ESI Token Authentication 401 Error


Apologies if this has been answered before, but I have not been able to find the answer. Anyhoo, I am working on a C# desktop ESI project and I am struggling to get the authentication token, I always get a 401 error. I have copied the params out to postman also from the console app with same result, so it must be something in my understanding which is lacking. I have the SSO section down and have the auth-code to send for the token.

Here is my implementation of the token request in C#:

I cant post more than one upload, so if need to see code verifier implementation or base 64 encoder I can include in later posts.

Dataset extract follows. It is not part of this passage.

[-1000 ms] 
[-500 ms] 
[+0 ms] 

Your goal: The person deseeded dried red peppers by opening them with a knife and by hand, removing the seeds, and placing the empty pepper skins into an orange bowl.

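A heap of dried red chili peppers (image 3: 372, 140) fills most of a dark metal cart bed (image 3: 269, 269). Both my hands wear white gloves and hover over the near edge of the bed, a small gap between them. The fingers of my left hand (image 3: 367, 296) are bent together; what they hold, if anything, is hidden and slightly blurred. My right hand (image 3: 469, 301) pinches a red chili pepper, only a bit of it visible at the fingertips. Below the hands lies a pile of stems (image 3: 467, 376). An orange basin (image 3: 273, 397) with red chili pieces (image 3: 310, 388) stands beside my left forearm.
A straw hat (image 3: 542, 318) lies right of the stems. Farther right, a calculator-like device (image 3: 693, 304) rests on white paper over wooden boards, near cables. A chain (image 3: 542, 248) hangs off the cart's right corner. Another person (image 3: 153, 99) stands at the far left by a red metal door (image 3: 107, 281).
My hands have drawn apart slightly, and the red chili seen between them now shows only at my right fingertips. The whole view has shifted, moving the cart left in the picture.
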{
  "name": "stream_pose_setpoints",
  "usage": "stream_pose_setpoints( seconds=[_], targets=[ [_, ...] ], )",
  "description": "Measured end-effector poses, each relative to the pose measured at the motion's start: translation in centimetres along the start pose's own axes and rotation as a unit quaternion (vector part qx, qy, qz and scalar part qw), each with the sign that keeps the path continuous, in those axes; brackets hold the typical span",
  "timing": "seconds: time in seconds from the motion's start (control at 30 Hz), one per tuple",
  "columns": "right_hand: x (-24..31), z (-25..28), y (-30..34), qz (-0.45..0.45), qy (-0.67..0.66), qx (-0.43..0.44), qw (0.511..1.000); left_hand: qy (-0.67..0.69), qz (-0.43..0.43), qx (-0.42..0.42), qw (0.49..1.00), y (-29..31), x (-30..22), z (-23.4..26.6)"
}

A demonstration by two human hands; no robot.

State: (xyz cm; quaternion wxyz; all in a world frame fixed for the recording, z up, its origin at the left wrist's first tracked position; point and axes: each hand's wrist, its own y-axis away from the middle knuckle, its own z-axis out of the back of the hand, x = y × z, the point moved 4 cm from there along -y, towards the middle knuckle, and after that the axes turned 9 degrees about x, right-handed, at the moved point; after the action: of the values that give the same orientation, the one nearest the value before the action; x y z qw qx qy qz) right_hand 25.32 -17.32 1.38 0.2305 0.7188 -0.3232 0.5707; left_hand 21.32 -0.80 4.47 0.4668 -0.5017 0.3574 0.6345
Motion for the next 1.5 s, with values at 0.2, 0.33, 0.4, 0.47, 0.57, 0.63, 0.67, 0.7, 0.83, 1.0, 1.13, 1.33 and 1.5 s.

Hopefully its just a simple code error that I am blind too but any help from the community would be awesome! :smiley:

Many thank in advance!

Try removing your Authentication header. It’s not needed for this flow, and isn’t correct either since it’s missing the token.

EDIT: For reference: OAuth 2.0 for Mobile or Desktop Applications | esi-docs.

Thank you for the reply. I have been trying a few things since I posted, including looking at some of the C# wrappers out there.

I have refactored my token request (per the screenshot below) and now I am receiving a 400 bad request - grant type {authorization_code} is not supported. I have a feeling this is something to do with either poorly formatted body or something not encoding right.

I added the “Basic [clientid:clientsecret]” to the authentication header and if I remove it, it goes right back to 401 unauthorised errors.

Starting to pull my hair out at this point :smiley:

Still should just remove it, it’s not a part of this flow because you can’t safely include your client secret within the desktop app, hence why you’re using the PKCE flow.

And just to be sure, have you read thru OAuth 2.0 for Mobile or Desktop Applications | esi-docs and are following those steps? It’s not going to work if you’re mixing two flows. E.g. try dumping out the URLs/bodies you’re generating and confirming they look like the examples in the doc.

Specifically make sure you are including code_challenge_method in the /oauth/authorize URL and that your base64 encoded bytes includes padding.

I have been reading through the flows and I have got the Authentication piece down ok, I can retrieve a code no issue from SSO. I have the $code_challenge_method=S256 section in the authentication URL also.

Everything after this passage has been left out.